Yapılan yargılama ve toplanan deliller göz önünde bulundurulduğunda, davanın devamı sırasında dava konusu alacağın ödenmesi, menkul malın davacıya teslim edilmesi veya dava konusu gayrımenkulün tahliye edilmesi hallerinde davanın konusuz kalacağı ve karar verilmesine yer olmadığına ilişkin karar verilebileceği, ancak davanın devamı sırasında yürürlüğe giren yeni yasanın geçmişe etkili olarak yasalaşması halinde davanın reddine karar verilmesi gerektiği, yargılamanın devamı sırasında yapılan yasal değişiklikle fazla yapılan tahsilatların ödenmemesi değil EPDK mevzuatına uygun yapılan tahsilatların iadesinin mümkün olmadığının düzenlendiği, yasanın geçmişe etkili olarak çıkarıldığı ve Anayasa Mahkemesi kararının geçmişe yürümeyeceği, geçmişe etkili olarak çıkarılan yasa nedeniyle, yasanın dava
açılırken varmış gibi kabul edilerek hüküm kurulması gerektiğinden aşağıdaki gibi hüküm kurmak gerekmiştir, ancak 21/05/2014 tarihli HGK gereğince 6719 sayılı yasa kabul edilmese talep ettiği tahsilatı geri alabilecek konumda olan davacının dava tarihi itibariyle dava açmakta haklı olduğu, yargılamanın devamı sırasında yapılan yasa değişiklik nedeniyle davanın konusu kalmadığı dava açıldıktan sonra yürürlüğe giren geçmişe etkili yasa değişikliği yada içtihadı Birleştirme kararı gereği davanın kabul edilmemesi halinde yargılama giderlerinden sorumlu tutulamayacağı 6100 S.Y 331 maddesinde hakimin davanın açıldığı tarihteki tarafların haklılık durumuna göre davanın görülmesi sırasında geçmişe yürür yasa gereğince davanın konusuz kalması dikkate alınarak davacı lehine maktu vekalet ücreti takdiri gerektiği anlaşımış aşağıdaki şekilde hüküm kurulmuştur.

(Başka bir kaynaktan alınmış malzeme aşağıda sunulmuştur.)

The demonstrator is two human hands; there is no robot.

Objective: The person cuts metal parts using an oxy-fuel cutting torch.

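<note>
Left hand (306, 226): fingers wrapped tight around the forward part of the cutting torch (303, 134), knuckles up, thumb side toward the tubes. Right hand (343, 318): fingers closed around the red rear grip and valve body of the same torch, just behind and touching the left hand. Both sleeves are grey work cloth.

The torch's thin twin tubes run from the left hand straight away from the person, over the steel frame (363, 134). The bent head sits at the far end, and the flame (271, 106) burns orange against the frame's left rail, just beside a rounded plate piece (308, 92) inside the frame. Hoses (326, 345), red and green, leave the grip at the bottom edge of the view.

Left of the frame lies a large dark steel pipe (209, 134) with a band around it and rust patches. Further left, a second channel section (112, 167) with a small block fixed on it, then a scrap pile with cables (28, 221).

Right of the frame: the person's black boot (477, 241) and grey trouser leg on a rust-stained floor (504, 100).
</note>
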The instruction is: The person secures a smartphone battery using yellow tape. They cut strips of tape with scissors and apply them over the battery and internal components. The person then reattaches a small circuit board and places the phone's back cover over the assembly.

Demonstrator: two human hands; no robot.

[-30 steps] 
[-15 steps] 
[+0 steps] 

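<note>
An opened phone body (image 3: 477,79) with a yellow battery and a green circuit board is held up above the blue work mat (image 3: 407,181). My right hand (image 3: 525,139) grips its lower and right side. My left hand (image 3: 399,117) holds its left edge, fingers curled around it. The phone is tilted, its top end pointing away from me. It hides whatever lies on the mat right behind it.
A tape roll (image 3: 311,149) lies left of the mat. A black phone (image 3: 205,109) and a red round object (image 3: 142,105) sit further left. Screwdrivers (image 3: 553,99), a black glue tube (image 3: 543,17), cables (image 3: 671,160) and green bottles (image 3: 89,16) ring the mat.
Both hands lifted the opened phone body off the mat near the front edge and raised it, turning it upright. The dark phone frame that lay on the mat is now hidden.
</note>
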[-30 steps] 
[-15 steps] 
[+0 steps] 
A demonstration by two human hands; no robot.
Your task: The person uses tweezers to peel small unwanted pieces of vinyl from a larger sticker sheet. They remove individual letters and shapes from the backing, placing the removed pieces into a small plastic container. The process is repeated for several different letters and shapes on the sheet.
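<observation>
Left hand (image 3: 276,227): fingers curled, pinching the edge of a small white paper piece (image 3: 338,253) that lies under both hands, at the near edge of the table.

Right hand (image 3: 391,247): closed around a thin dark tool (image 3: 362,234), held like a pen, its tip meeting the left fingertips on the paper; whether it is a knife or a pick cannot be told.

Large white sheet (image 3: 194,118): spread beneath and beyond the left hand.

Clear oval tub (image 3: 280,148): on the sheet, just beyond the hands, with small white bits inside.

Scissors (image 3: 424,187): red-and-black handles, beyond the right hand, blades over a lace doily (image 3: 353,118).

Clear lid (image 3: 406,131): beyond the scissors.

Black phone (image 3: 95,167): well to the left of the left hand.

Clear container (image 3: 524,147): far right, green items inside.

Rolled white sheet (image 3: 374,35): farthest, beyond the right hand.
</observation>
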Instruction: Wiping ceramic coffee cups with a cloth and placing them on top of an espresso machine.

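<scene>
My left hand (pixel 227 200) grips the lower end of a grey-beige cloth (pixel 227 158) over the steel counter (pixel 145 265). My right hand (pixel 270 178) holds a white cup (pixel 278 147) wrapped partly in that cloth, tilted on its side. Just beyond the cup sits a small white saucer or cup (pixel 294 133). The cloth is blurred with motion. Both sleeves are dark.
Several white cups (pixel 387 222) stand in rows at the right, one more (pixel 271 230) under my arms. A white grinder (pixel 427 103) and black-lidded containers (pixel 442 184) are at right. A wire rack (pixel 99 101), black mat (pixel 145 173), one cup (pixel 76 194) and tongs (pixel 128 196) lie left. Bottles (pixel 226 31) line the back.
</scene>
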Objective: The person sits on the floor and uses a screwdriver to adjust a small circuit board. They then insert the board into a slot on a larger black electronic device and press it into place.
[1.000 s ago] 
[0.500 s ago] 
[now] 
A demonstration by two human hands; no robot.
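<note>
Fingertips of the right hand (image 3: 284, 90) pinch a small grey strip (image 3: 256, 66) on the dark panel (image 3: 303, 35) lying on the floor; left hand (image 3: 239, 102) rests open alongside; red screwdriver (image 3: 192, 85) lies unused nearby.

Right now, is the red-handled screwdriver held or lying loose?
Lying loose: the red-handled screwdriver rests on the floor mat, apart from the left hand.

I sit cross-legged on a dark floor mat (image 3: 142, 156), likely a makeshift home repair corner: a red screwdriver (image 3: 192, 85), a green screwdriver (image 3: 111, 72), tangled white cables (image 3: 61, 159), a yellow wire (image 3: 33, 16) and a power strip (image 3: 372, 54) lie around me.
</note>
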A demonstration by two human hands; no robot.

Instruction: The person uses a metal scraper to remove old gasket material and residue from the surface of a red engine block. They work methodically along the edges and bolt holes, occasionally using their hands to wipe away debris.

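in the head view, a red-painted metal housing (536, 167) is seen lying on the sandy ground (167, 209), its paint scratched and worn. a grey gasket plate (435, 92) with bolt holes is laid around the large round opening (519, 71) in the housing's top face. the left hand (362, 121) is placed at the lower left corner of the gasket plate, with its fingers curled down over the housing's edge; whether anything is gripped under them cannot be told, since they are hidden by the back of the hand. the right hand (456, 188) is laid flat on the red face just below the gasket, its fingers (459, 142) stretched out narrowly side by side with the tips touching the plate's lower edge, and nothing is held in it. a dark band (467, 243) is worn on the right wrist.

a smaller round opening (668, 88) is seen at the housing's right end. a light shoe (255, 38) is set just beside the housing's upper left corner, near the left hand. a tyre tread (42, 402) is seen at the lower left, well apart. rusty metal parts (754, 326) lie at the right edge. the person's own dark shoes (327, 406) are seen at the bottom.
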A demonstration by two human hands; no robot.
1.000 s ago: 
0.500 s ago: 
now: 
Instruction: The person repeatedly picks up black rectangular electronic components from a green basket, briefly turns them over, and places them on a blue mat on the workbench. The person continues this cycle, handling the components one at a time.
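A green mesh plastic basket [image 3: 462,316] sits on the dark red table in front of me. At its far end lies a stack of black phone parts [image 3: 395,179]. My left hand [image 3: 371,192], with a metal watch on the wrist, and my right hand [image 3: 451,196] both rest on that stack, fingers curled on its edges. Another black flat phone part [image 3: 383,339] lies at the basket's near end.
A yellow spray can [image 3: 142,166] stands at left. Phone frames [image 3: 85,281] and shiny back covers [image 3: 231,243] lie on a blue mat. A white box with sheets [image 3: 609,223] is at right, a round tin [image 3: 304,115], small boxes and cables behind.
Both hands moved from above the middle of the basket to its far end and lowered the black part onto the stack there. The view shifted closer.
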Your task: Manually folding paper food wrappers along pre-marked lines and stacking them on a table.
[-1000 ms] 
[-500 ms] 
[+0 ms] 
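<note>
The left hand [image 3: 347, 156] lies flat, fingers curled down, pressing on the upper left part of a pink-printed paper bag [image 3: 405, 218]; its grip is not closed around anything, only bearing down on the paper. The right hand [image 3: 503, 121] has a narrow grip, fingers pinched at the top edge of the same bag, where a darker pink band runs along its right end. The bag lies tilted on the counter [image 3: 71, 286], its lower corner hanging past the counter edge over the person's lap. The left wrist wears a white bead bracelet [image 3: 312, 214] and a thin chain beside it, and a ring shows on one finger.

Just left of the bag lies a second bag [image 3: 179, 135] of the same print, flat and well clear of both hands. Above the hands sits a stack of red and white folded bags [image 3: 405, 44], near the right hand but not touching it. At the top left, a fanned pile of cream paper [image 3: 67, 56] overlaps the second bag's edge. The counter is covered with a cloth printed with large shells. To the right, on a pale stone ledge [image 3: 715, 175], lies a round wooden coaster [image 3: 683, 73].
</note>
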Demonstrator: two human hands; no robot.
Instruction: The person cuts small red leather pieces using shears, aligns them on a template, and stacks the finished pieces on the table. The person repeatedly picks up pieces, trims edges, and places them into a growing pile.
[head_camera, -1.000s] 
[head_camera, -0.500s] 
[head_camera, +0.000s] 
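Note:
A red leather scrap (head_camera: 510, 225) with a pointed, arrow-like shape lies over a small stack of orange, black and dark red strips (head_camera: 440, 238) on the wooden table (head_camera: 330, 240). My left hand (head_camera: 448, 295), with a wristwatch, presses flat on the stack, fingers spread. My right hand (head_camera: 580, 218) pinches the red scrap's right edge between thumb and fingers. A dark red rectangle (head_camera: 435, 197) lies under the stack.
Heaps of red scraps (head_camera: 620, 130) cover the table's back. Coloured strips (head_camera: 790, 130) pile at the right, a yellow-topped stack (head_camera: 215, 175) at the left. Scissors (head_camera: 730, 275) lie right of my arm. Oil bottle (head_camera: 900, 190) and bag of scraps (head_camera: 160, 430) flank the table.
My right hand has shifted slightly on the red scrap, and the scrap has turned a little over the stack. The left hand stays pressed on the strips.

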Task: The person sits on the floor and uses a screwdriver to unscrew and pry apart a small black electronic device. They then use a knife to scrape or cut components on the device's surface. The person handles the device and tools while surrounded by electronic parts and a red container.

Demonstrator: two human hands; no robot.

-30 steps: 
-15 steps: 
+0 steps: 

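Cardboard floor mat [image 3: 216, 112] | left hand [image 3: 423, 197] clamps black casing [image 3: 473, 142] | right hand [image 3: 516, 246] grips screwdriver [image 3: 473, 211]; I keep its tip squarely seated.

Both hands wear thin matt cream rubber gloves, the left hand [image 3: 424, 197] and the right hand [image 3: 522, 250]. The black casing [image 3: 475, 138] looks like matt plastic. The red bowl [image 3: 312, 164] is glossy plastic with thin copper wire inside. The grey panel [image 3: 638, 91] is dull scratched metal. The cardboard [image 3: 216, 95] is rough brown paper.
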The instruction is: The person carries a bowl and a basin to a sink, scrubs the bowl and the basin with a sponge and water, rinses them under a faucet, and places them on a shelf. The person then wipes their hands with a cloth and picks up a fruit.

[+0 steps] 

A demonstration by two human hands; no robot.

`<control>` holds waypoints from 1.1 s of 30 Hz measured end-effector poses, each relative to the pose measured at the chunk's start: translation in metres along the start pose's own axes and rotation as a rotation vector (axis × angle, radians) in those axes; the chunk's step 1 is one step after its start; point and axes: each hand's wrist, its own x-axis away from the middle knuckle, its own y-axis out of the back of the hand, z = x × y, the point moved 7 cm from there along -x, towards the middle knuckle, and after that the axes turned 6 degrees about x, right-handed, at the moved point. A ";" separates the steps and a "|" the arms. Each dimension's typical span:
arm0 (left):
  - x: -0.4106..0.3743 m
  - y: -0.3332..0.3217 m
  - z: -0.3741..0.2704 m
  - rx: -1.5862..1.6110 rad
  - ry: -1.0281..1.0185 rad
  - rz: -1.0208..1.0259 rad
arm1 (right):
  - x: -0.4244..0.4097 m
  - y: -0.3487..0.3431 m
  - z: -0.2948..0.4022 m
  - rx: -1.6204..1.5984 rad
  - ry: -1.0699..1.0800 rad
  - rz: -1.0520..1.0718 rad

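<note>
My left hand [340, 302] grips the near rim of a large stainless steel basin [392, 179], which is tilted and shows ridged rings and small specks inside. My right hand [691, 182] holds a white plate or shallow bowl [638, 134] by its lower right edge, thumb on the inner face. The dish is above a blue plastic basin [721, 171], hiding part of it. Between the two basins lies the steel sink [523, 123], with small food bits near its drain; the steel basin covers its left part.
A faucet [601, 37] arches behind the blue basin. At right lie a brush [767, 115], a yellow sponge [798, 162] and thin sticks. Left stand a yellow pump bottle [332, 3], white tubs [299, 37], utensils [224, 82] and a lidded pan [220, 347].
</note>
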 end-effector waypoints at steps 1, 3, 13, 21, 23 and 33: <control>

HÜKÜM:Gerekçesi Yukarıda Açıklandığı Üzere
6719 sayılı yasanın 21 ve 6446 sayılı yasanın 17/1-3-4 ve geçici 19-20 maddeleri gereğince konusu kalmayan dava hakkında karar verilmesine yer olmadığına,
Harçlar kanunu uyarınca alınması gereken 35,90 TL harcın dava açılırken alınan 391,32 TL harç ile 317,12 TL ıslah harcı toplamı 708,44 TL harçtan mahsubu ile bakiye 672,54 TL harcın karar kesinleştiğinde ve talep halinde davacı tarafa iadesine,
Davacı tarafından yatırılan peşin 63,60 TL harcın davalıdan alınarak davacıya ödenmesine,
Avukatlık Asgari ücret tarifesi gereğince Davacı vekili için takdir edilen 2.180,00 TL vekalet ücretinin davalıdan alınarak davacıya ödenmesine,
Davacı tarafça sarf edilen posta gideri ve bilirkişi ücreti toplamı 944,30 TL yargılama giderinin davalıdan alınarak davacı tarafa ödenmesine,
Davalı tarafça sarf edilen yargılama giderlerinin üzerinde bırakılmasına,
Kullanılmayan gider avansı varsa karar kesinleştiğinde ilgili tarafa iadesine,
Dair, kararın tebliğinden itibaren 2 haftalık süre içinde İstanbul Bölge Adliye Mahkemesi’ ne istinaf yolu açık olmak üzere davacı vekilinin yüzüne karşı verilen karar açıkça okunup usulen anlatıldı.